Artikel, p.s. Zeitung

Winterdunkelflaute

Ein Medienzombie torkelt wieder herum. Er heisst «Stromlücke» und stinkt schon ganz gewaltig. Neuerdings hat er einen schicken Übernamen, er nennt sich «Winterdunkelflaute». Das kommt davon, dass der Zombie eine ganz kleine theoretische Lebensberechtigung hat: Wenn gleichzeitig gerade nicht sommerlich warm ist, keine Sonne scheint und kein Wind weht – dann kann es in der besten aller Welten, in der wir uns fast nur mit Solar- und Windkraftanlagen versorgen und alle AKW abgeschaltet haben, in Europa zu einer zu geringen Produktion kommen.
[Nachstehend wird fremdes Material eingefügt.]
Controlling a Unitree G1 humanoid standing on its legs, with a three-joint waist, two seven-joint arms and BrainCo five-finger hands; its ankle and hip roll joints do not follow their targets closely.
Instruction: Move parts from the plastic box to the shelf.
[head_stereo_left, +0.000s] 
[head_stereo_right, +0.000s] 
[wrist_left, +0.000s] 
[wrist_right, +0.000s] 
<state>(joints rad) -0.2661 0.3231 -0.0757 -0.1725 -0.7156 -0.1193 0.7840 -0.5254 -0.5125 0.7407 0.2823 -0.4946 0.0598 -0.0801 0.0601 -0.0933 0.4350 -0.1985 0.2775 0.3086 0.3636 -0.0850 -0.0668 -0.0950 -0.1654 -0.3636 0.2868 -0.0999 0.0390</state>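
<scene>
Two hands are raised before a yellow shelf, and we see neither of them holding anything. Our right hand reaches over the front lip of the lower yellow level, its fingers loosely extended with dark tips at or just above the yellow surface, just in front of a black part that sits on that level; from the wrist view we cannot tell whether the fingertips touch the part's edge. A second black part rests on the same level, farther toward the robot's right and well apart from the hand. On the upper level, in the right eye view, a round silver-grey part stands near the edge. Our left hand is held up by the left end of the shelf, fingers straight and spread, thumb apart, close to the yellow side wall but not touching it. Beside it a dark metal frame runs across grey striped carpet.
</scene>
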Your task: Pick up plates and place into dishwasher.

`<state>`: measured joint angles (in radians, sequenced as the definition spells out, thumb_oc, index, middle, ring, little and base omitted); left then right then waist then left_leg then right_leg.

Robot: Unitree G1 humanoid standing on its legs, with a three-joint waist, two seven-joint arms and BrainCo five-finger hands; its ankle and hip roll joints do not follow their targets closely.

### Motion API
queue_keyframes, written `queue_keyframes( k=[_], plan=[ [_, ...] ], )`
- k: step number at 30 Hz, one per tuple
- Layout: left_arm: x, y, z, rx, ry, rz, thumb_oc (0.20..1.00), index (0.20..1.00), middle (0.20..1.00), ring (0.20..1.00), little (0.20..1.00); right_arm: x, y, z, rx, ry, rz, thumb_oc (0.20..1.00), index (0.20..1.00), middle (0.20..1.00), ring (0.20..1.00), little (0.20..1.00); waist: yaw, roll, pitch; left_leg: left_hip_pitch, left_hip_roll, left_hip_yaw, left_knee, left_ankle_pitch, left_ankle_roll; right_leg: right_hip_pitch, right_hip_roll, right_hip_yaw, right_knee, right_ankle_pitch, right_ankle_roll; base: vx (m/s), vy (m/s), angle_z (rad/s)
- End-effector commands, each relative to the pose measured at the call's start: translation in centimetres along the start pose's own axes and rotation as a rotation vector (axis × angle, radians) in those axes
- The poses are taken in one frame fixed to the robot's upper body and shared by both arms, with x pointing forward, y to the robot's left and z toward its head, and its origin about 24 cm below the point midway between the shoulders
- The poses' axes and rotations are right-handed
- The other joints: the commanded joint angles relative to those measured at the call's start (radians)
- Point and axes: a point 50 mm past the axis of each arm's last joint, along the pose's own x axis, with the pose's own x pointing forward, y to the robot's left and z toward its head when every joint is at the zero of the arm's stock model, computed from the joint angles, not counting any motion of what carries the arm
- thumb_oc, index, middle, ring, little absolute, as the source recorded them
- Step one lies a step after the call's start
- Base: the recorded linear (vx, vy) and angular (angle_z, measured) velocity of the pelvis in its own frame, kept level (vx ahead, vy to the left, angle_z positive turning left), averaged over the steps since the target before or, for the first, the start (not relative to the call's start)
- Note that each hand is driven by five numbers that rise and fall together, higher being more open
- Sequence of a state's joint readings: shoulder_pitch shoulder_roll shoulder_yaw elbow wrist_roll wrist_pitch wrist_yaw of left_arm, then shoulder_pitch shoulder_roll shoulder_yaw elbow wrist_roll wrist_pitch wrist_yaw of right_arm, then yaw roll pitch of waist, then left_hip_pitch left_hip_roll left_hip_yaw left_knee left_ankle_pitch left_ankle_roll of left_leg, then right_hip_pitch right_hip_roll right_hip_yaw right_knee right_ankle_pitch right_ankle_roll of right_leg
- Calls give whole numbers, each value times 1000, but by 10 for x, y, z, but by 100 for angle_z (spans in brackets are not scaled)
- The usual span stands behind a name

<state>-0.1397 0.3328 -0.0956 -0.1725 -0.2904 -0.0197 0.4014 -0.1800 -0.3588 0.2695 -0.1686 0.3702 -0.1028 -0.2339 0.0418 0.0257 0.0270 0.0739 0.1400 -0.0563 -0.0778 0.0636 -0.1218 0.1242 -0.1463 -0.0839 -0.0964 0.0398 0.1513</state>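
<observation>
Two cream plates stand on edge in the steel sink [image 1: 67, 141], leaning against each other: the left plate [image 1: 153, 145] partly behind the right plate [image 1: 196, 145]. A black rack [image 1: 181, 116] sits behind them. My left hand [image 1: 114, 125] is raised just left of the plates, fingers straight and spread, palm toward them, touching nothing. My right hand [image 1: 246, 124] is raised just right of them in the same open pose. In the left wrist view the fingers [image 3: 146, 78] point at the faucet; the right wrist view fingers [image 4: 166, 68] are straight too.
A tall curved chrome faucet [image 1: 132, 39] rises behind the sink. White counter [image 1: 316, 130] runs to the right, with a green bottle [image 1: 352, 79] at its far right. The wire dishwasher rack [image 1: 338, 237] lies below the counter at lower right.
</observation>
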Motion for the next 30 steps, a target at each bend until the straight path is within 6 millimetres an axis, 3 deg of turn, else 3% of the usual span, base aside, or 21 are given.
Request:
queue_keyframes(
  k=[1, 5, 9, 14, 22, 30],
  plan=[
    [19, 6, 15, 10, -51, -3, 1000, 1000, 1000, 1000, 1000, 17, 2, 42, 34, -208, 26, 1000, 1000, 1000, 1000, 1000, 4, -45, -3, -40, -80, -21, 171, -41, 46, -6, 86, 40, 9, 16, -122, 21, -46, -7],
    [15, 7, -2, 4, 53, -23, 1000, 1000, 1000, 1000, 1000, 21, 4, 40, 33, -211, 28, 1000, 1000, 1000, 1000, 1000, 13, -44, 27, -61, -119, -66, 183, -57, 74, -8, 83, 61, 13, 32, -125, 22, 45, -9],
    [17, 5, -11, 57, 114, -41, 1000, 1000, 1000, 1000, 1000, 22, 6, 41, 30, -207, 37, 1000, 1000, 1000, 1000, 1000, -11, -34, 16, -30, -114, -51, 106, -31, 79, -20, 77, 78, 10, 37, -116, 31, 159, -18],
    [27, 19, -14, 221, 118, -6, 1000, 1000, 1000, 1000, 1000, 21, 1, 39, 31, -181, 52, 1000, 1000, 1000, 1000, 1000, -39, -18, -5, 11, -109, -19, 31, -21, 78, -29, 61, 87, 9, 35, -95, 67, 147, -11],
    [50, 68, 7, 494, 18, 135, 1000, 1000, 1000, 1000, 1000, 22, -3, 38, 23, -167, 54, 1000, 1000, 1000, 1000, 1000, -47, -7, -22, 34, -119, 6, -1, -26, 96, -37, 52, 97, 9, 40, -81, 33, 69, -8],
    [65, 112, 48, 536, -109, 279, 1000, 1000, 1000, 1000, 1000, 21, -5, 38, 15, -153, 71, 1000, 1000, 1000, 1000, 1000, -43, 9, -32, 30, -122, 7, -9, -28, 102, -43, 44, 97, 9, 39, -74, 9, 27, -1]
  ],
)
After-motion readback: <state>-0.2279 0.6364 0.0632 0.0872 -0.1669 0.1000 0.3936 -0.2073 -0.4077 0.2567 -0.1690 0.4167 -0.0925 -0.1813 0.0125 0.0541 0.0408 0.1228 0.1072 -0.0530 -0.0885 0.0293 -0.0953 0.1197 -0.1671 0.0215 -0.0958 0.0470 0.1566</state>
Dereinst. Vielleicht. Kurzzeitig. Und hier kommt der zweite Medienzombie ins Spiel, das Gaskraftwerk. Dieses trägt neuerdings ebenfalls einen Zusatznamen, nämlich «CO2-kompensiert». Und weil wir zwar mittlerweile schon ganz gut wissen, wie man CO2 zurückgewinnt, aber bei Weitem noch nicht, wie man es lagert und wo, gehört das Gaskraftwerk ins Land der Einhörner und Regenbögen.

 

Stromlücken sind seit ihrer Geburt in einem PR-Büro eher theoretisch, und vor allem haben sie kaum etwas mit erneuerbaren Energien zu tun. Die aktuelle, der sogenannte Sommaruga-Gap, hat viel mit einem fehlenden Stromabkommen mit der EU und Strom-Handelszwängen zu tun, aber nichts mit Sonne, Wind und Wasser. Dass sie 2025 eintreten soll, dann, wenn offenbar unsere AKW abgeschaltet werden, wär mir neu, aber ich weiss halt auch nicht alles. Auch dass die Marktwirtschaft versagt, hat mir niemand gesagt. Denn bei einer Knappheit des Angebots müsste doch eigentlich die Nachfrage sinken. Das tut sie aber nicht. Allerorts wird das Recht auf Verschwendung eingeklagt. Aktuell grad mal an den Tankstellen unseres Landes, wo sich zwar alle aufregen über den Benzinpreis, aber leider leider niemand eine Möglichkeit sieht, etwas weniger Benzin zu verbrauchen. Junkies sind im Gegensatz dazu direkt flexibel. Dabei reden wir schon seit mindestens einer Generation – länger überblicke ich das nicht – über ein Energiesparpotenzial von 30 Prozent, das zudem auch noch wirtschaftlich wäre! Kein Kaltduschen, sondern einfach nur ein Sparpotenzial, das niemanden stört, weil es niemand bemerken würde. Aber auf den Markt, der das richten soll, warten wir immer noch.

 

Wissen wir denn eigentlich, wie viel Strom wir verschwenden? Nun, Berechnungen gibt es kaum, aber vorsichtige Schätzungen. Ein paar Beispiele: Das Standby-Problem weist alleine ein Sparpotenzial von knapp 2000 GWh auf. Bei den Heiz-Umwälzpumpen (das haben alle Menschen in ihrem Keller) könnte man locker 75 Prozent einsparen, was rund 1300 GWh entspricht. Bei den Industriemotoren liegen auch 25 Prozent drin, entsprechend fast 3000 GWh. Haushaltgeräte werden jedes Jahr etwa fünf Prozent effizienter, was vermutlich nochmals 1000 GWh spart. (Die Quelle ist überall das Bundesamt für Energie.) Und das sind nur ein paar Baustellen, aber schon das wären sehr defensiv geschätzte 7300 GWh. Zum Vergleich: Alle AKW zusammen produzieren knapp 23 000 GWh pro Jahr. Rechne.

 

Dabei ist die richtige Verschwendung, also der Verbrauch ohne Nutzen, noch gar nicht berücksichtigt, einfach deswegen, weil logischerweise keine Zahlen existieren: Niemand misst, wenn in einem Zimmer die Lampe brennt, obwohl niemand drin ist. Der langen Rechnerei kurzer Schluss ist daher: Wir haben keine Ahnung, was wir eigentlich verschwenden, aber wir wissen, dass wir getrost 30 Prozent Strom und noch viel mehr an Wärme einsparen könnten. Wir müssten uns daher auch von Winterdunkelflauten nicht einschüchtern lassen.